Serlo o no serlo, esa es la cuestión

 

Reus, 30 de Julio

Víctor Rubio 

 

A menudo saltan noticias que afectan, en mayor o menor grado, pero afectan, a todas aquellas personas que siendo vegetarianos, se han fijado un punto de referencia o han querido seguir una pauta de vida inspiradas por otros que al final han resultado ser un fraude. Shakira se hizo vegetariana cuando vivió en España, Richard Gere cambió su religión y su dieta. Carl Lewis sólo comía productos veganos. Y así, una interminable lista de “Celebrities” que se habían pasado al lado natural de la vida.

 

Sin embargo cabe remarcar un par de aspectos sobre estas agradables noticias y la influencia de personas famosas apoyando el vegetarianismo. Esta es la cruda realidad. Shakira, no se pudo comer unos pollitos que le regalaron porque le dieron pena. Gere, come carne y Lewis sólo era vegano cuando entrenaba porque se sentía mejor.

La pregunta es entonces, cuál es el beneficio que se otorga al mundo vegetariano con estos personajes. Es tremendamente entrañable salir en la CNN hablando de las ventajas de una dieta saludable y comerse una hamburguesa nada más apagarse el piloto rojo. Lo cierto es que el vegetarianismo es una opción personal y saludable de vida. Si eres una persona comprometida con el medio ambiente y con la vida de este planeta, no hace falta airearlo para darte más importancia.

 

Considero una falta de respeto a todas aquellas personas que sí eligieron esta alimentación responsable y comprometida airear estas cuestiones para conseguir un poco más de publicidad en sus trabajos para mantener un ritmo de vida lujoso.

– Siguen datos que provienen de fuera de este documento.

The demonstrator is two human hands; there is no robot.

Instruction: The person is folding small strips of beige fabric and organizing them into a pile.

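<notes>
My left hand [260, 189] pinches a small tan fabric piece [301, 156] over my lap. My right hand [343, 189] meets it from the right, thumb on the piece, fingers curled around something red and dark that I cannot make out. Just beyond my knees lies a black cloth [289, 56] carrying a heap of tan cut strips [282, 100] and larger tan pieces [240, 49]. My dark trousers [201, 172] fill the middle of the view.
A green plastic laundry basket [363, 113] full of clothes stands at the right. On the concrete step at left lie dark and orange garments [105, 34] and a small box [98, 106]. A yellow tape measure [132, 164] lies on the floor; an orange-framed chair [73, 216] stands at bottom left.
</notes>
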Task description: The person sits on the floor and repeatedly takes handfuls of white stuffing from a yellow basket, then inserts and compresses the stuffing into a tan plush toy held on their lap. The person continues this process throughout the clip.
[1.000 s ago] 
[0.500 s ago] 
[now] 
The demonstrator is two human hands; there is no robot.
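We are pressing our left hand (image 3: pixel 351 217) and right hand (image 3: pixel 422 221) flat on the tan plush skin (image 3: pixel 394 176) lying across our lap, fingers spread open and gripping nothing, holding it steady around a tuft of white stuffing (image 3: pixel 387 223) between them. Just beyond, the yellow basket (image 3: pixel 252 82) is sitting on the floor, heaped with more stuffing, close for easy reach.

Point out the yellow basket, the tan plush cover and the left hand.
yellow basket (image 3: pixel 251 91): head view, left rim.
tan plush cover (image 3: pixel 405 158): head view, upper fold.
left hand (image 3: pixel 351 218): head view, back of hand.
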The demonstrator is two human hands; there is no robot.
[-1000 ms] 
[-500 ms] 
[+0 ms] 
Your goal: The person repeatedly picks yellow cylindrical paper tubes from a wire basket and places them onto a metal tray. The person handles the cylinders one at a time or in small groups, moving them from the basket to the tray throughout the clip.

Si realmente se es una persona que piensa en todas las formas de vida del planeta, apetece y nadie obliga, seguir una dieta vegetariana es una opción más que asumible, respetable y muy sana. Seguirla por seguir la estrella de algo o alguien que posiblemente sólo desee hacer publicidad de si mismo es un grave error que además trae malas consecuencias para la comunidad vegetariana.